The cruise ship Carnival Magic passes near Cozumel , Mexico, on Friday.

Angel Castellanos/AP

A health care worker who had self-quarantined herself aboard a Carnival Cruise Lines ship has tested negative for Ebola and was allowed to disembark with the rest of the passengers in Galveston, Texas, on Sunday.

In a statement, the Galveston County Health Authority said it had determined "there is no evidence of a public health threat to cruise passengers or to Galveston county."

This, of course, marks the end of a story full of high-seas drama. It began last week, when the woman, a lab supervisor who reportedly handled specimens from Ebola patient Thomas Eric Duncan at a Dallas hospital, decided to quarantine herself aboard the ship. As news got out, Belize refused to let the U.S. evacuate the woman, who has not been named, through its airport and Mexico declined to let the cruise ship dock at its shores.

At the time, The New York Times reported:

"Officials said the risk of infection was very low, but the revelation deepened the impression that the administration was struggling to stay ahead of the virus and the public anxiety. ...

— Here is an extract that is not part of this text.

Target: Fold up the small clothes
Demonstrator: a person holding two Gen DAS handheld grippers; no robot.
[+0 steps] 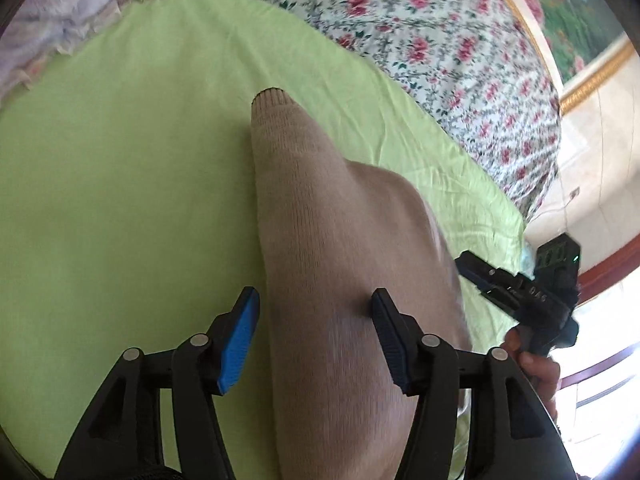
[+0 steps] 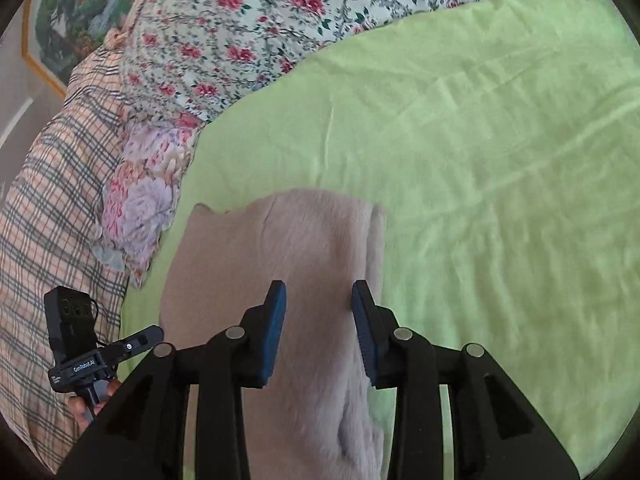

"In Texas, Mr. Perry, a Republican who is a presidential aspirant, said he had asked Mr. Obama by phone to place those who have had direct contact with Ebola patients on the federal no-fly list. In a news conference in Austin, Mr. Perry called it 'indefensible' that the nurse, Amber Joy Vinson, was allowed to fly to Ohio. 'It defies common sense,' he added, that someone involved in the care of Ebola patients 'would travel out of state or go on a cruise.' "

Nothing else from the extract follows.